[Task statement]
Look below for the line holding "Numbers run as" and the line holding "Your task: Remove". Repeat those two and everything between, exactly.

[Provided material]
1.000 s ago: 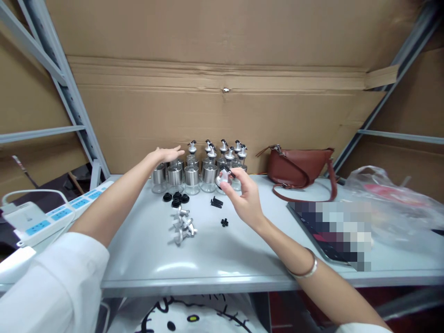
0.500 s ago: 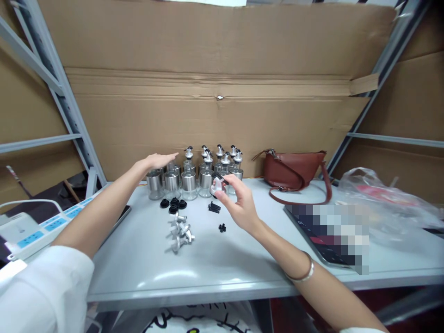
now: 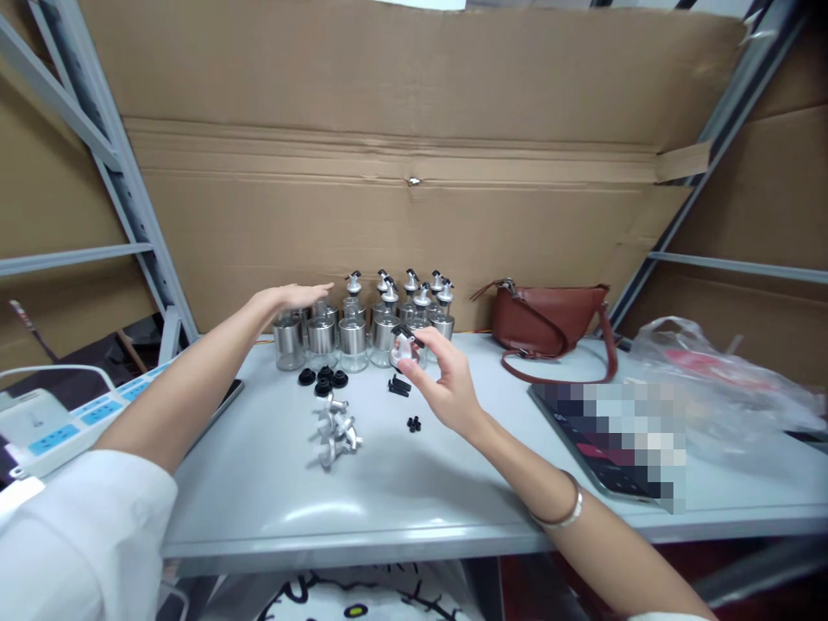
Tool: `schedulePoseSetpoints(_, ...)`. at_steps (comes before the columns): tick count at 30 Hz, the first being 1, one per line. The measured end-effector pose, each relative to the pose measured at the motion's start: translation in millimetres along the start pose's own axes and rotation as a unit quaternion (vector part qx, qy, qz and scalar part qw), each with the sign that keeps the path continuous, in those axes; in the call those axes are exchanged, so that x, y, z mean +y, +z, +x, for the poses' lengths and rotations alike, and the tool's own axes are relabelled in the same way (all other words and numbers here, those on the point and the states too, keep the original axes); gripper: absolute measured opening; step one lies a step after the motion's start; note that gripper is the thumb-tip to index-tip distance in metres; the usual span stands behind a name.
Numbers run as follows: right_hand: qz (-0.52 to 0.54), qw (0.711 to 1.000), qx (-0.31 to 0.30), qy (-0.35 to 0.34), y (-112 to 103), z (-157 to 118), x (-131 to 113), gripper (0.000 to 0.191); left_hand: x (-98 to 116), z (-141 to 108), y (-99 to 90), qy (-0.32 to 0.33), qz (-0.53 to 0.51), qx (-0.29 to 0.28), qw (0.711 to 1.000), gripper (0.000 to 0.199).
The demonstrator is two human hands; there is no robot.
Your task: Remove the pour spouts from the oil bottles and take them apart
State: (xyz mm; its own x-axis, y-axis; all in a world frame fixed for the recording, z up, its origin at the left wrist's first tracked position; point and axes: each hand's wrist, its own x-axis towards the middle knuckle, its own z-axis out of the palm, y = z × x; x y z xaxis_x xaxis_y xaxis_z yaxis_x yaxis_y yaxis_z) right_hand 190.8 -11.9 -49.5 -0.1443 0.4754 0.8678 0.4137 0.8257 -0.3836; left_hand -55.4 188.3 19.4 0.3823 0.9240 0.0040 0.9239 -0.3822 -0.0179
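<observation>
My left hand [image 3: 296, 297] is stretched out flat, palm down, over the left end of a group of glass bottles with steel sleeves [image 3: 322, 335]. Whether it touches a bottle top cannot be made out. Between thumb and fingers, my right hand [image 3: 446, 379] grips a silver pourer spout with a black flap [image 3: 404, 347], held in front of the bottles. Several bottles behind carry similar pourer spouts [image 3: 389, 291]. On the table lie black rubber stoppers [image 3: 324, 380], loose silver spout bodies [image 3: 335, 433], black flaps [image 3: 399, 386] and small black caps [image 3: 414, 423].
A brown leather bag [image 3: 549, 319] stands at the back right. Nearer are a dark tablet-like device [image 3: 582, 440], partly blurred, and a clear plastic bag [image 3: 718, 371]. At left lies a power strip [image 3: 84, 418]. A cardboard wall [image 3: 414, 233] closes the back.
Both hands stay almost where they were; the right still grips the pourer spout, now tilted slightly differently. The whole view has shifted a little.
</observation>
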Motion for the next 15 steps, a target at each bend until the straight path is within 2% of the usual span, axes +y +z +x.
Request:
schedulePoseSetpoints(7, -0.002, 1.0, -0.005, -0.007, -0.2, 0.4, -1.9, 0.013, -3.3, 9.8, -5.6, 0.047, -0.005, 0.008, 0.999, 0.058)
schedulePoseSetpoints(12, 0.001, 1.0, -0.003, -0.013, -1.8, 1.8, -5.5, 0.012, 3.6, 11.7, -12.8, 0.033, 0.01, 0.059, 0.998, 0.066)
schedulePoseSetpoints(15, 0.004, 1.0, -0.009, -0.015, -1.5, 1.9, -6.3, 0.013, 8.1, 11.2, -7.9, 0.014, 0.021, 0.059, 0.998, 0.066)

[Response area]
Numbers run as follows: right_hand: qz (-0.52 to 0.54), qw (0.711 to 1.000), qx (-0.31 to 0.30), qy (-0.35 to 0.34), y (-112 to 103), z (-157 to 118), x (-131 to 113), gripper (0.000 to 0.191); left_hand: x (-98 to 116), z (-141 to 108), y (-99 to 90), qy (-0.32 to 0.33), qz (-0.53 to 0.51), qx (-0.29 to 0.28), qw (0.711 to 1.000), gripper (0.000 to 0.199).
The demonstrator is two human hands; there is no robot.
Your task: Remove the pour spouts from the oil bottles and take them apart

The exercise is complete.